In the PR, I propose to use the `plusMonths()` method of `LocalDate` to add months to a date. This method adds the specified amount to the months field of `LocalDate` in three steps:
1. Add the input months to the month-of-year field
2. Check if the resulting date would be invalid
3. Adjust the day-of-month to the last valid day if necessary

The difference between current behavior and propose one is in handling the last day of month in the original date.
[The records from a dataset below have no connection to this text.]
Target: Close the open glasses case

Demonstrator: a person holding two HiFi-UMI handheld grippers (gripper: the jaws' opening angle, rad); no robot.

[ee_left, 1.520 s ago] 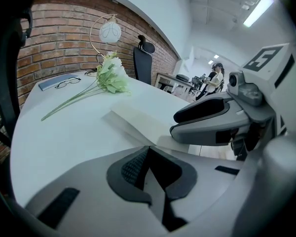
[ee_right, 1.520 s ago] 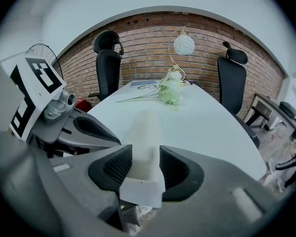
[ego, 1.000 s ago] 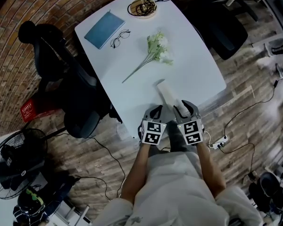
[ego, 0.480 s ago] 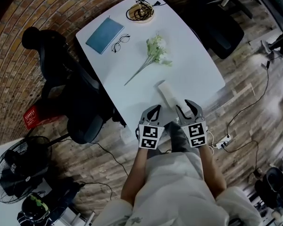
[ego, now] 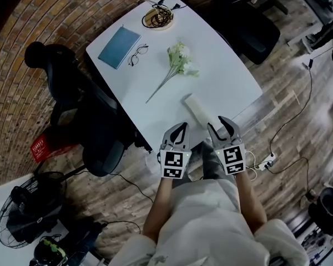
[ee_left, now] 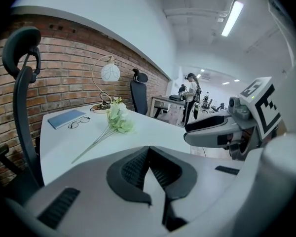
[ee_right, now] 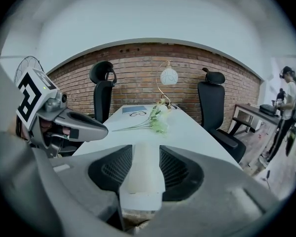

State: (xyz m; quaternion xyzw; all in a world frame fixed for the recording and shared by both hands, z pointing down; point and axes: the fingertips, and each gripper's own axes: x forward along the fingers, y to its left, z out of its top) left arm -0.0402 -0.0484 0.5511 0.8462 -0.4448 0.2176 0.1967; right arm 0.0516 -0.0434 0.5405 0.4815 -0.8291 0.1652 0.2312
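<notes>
1. The long cream-white glasses case (ego: 197, 108) lies near the front edge of the white rounded table (ego: 225, 73). In the head view it runs from 11 o'clock to 5 o'clock, and its near end is hidden under the right gripper (ego: 226, 124).
2. In the right gripper view, the right gripper (ee_right: 145, 152) has its jaws parted only as wide as the glasses case (ee_right: 144, 174). Its dark ribbed pads press on both long sides and pinch the case. Whether the lid is up or down cannot be made out from either angle.
3. The left gripper (ego: 175, 127) is at 9 o'clock of the right one, just beside it. Its own view shows the left gripper (ee_left: 148, 149) with the pads meeting at the tips and nothing between them.
4. Well apart from the case, toward 11 o'clock, lie a pale green flower sprig (ego: 179, 60), thin-rimmed eyeglasses (ego: 137, 54) and a flat blue notebook (ego: 119, 47).
5. The marker cubes cover the person's hands in the head view.
</notes>
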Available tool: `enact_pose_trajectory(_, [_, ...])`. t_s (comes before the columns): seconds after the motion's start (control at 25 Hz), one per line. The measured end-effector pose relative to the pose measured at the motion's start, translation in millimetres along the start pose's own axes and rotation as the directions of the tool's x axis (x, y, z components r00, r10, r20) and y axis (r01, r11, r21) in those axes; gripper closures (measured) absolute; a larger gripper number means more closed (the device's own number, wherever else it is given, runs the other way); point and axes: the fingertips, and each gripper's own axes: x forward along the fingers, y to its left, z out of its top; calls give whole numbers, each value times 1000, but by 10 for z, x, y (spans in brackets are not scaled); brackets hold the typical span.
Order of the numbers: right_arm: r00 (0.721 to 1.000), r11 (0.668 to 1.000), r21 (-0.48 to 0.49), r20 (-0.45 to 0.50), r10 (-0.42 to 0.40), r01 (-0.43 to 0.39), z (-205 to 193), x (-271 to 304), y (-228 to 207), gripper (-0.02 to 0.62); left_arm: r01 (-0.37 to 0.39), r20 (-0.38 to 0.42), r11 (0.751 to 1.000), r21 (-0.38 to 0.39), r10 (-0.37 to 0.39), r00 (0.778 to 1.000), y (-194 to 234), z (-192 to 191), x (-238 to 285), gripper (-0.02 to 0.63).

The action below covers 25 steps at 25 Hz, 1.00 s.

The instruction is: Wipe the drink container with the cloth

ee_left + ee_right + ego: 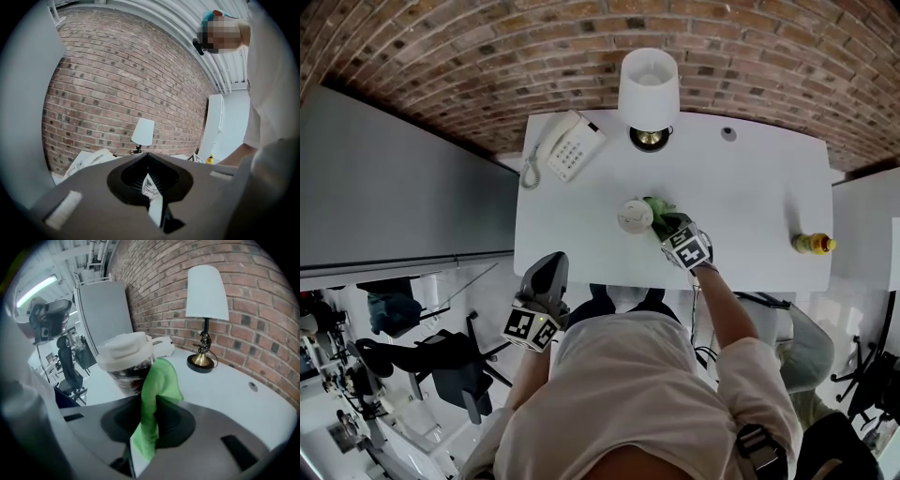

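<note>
- Left gripper (547, 269): jaws clenched together, and its own view shows nothing gripped. It hangs off the near edge of the white table (750, 187), well apart from the cup.
- Phone (567, 145): back left of the table, out of the way.
- Drink container (635, 216): a white-lidded cup, upright, near the front middle of the table. Nothing steadies it.
- Cloth (161, 378): green, with its free end lying against the cup's side just under the lid.
- Right gripper (149, 404): clamped on the cloth, just beside the cup on its right.
- Our read: the wipe is at one side of the cup only, and the rest of the wall looks untouched.
- To do it well, we press lightly and low on the wall, not at the lid, since a push up high could tip it.
- We'd bring the left gripper in to brace the opposite side, then work the cloth round.
- We'd leave slack in the cloth so it wraps the curve.
- Yellow bottle (814, 244): far right and well apart, so no clash.
</note>
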Motion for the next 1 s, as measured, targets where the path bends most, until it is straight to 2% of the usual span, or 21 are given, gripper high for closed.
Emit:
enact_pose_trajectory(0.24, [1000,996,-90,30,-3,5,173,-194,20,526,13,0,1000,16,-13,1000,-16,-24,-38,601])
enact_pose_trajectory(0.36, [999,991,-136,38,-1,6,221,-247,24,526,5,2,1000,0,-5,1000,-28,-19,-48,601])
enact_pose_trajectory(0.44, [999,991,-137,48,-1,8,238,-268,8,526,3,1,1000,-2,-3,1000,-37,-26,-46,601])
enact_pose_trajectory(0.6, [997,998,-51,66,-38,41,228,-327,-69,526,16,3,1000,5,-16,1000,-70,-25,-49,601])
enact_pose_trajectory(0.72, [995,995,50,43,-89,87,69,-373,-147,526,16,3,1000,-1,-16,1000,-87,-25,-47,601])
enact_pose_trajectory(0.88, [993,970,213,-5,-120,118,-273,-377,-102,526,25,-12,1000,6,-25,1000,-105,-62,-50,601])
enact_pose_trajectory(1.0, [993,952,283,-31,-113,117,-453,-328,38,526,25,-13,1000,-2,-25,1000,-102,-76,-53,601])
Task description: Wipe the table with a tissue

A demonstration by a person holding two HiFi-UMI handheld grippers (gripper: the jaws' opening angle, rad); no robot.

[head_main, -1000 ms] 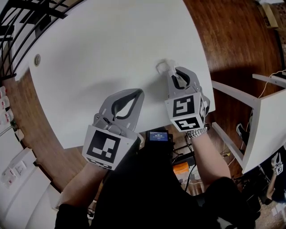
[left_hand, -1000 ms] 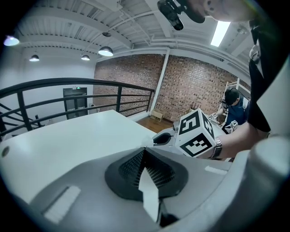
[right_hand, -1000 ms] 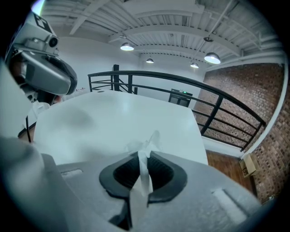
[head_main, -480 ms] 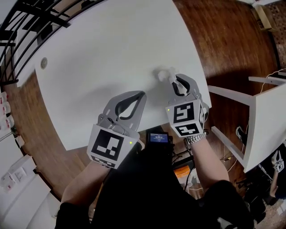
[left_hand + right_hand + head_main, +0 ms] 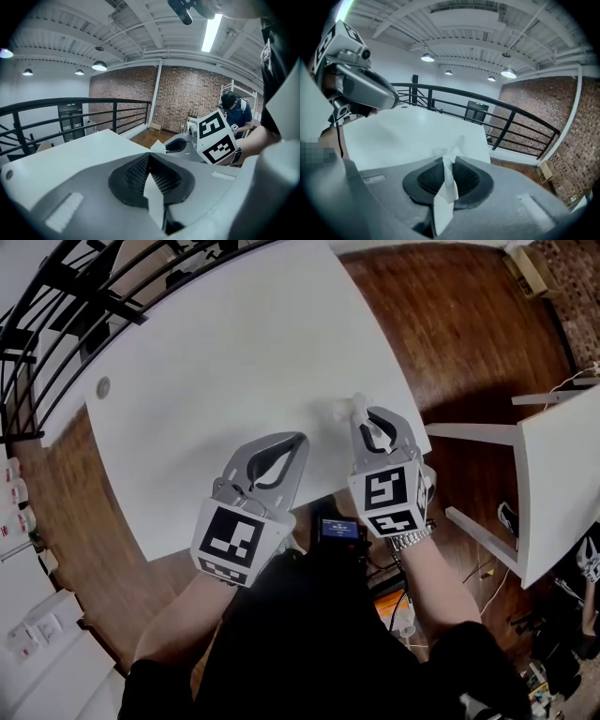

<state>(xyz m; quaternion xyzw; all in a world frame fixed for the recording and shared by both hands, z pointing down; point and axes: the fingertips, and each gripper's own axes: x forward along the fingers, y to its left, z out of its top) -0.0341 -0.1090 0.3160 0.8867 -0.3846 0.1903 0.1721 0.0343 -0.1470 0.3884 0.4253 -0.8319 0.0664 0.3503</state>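
The right gripper point(image 5: 360, 412) has its jaws pinched on a crumpled white tissue point(image 5: 343, 408), held at the white table point(image 5: 234, 352) close to its right edge. The left gripper point(image 5: 297, 440) sits beside it over the near edge, jaws pressed together. Each gripper's cube bears black-and-white square markers. A small lit screen point(image 5: 336, 528) shows at the person's chest, its writing too small to read.
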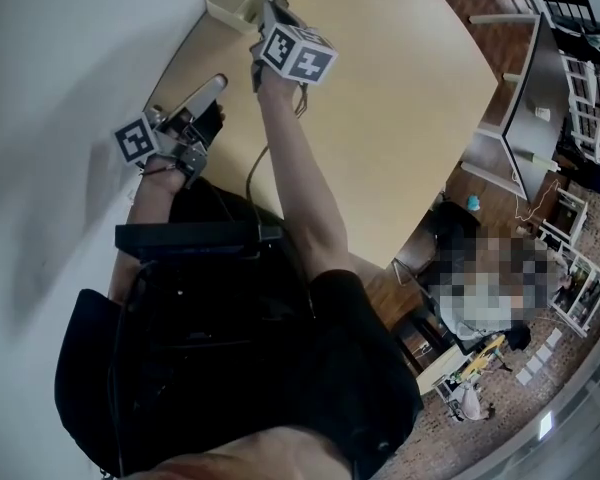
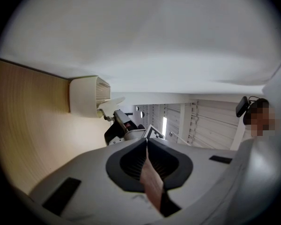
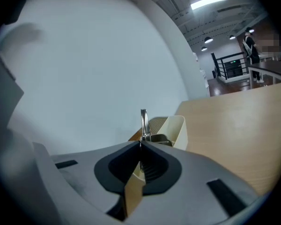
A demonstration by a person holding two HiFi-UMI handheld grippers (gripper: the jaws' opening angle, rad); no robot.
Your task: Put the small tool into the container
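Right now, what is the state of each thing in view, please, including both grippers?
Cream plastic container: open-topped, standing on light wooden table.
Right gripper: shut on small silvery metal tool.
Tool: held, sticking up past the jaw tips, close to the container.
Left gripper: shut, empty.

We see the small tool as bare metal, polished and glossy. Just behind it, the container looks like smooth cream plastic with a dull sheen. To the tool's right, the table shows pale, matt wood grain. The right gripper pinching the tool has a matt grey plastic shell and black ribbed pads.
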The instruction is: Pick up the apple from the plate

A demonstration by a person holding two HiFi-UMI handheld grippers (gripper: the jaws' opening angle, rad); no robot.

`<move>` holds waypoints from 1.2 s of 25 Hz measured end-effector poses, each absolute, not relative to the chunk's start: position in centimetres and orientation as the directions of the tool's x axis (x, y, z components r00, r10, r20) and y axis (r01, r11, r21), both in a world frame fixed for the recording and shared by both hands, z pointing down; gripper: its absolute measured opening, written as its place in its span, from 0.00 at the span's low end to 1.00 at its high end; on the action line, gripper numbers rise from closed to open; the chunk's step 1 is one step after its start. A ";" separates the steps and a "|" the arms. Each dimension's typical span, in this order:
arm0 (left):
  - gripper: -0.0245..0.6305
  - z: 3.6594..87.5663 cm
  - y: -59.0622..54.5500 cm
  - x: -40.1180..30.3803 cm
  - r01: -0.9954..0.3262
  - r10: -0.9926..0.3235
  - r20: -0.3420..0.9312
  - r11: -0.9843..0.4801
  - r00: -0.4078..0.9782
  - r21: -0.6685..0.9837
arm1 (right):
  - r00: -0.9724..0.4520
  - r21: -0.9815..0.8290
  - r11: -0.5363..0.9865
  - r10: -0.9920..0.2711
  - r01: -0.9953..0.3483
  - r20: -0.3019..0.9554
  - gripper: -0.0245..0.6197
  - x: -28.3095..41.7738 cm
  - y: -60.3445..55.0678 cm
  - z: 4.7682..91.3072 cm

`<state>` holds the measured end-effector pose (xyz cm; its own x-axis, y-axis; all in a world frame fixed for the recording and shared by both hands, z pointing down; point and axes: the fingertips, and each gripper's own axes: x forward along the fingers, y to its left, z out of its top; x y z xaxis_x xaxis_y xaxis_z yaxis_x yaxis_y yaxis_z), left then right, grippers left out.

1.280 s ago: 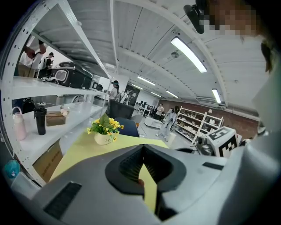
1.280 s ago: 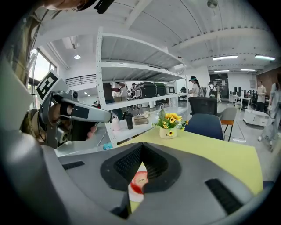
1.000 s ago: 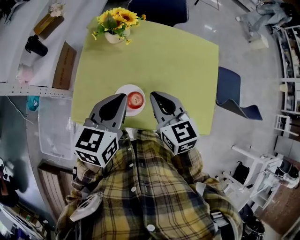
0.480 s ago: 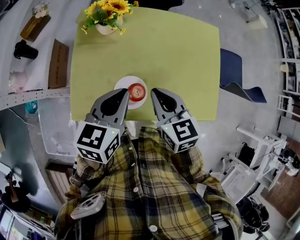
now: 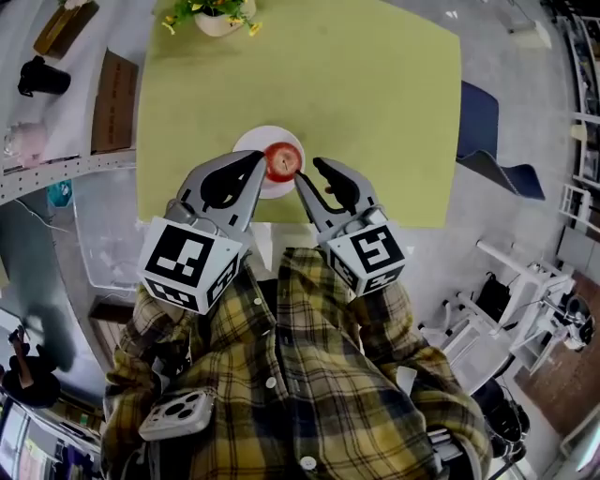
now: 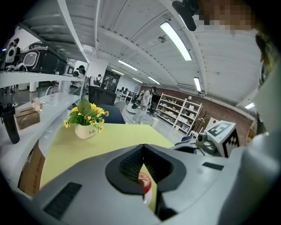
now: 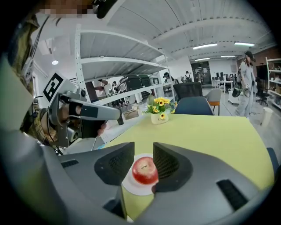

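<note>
A red apple (image 5: 282, 160) sits on a small white plate (image 5: 247, 143) near the front edge of the yellow-green table (image 5: 375, 103). My left gripper (image 5: 259, 161) is shut and empty, its tip over the plate just left of the apple. Through the narrow slit under its jaws I see the apple (image 6: 144, 179) and the plate (image 6: 148, 195). My right gripper (image 5: 310, 177) is just right of the apple, and its jaws are opening. In the right gripper view (image 7: 143, 149) the apple (image 7: 145, 170) shows in the gap on its plate (image 7: 131, 188), ahead of the pads and untouched.
A white pot of sunflowers (image 5: 212, 16) stands at the table's far left corner. A blue chair (image 5: 487, 141) is at the table's right. A white shelf on the left carries a black cup (image 5: 41, 75) and a brown box (image 5: 112, 112).
Both grippers have moved forward and down to the plate. The right gripper's jaws were shut and now stand apart. The left gripper's tip has reached over the plate.
</note>
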<state>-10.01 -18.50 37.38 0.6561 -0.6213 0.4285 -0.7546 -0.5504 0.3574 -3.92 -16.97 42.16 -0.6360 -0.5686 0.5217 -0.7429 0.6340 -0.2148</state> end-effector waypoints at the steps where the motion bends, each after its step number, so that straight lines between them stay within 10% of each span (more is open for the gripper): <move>1: 0.05 37.6 -18.6 -10.0 -0.756 -0.622 0.431 -0.554 0.654 0.349 | -0.640 -0.218 0.640 -0.558 -0.737 0.528 0.22 -4.0 -16.9 42.5; 17: 0.05 41.3 -19.3 -10.0 -0.797 -0.664 0.441 -0.476 0.603 0.373 | -0.665 -0.225 0.722 -0.408 -0.655 0.626 0.60 -6.1 -15.7 48.7; 30: 0.05 45.7 -19.0 -11.3 -0.807 -0.652 0.485 -0.399 0.583 0.435 | -0.625 -0.242 0.700 -0.361 -0.672 0.692 0.62 -6.9 -16.9 54.4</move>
For example, adding 1 month to `2019-02-28` will produce `2019-03-28` comparing to the current implementation where the result is `2019-03-31`.

The proposed behavior is implemented in MySQL and PostgreSQL.

## How was this patch tested?

By existing test suites `DateExpressionsSuite`, `DateFunctionsSuite` and `DateTimeUtilsSuite`.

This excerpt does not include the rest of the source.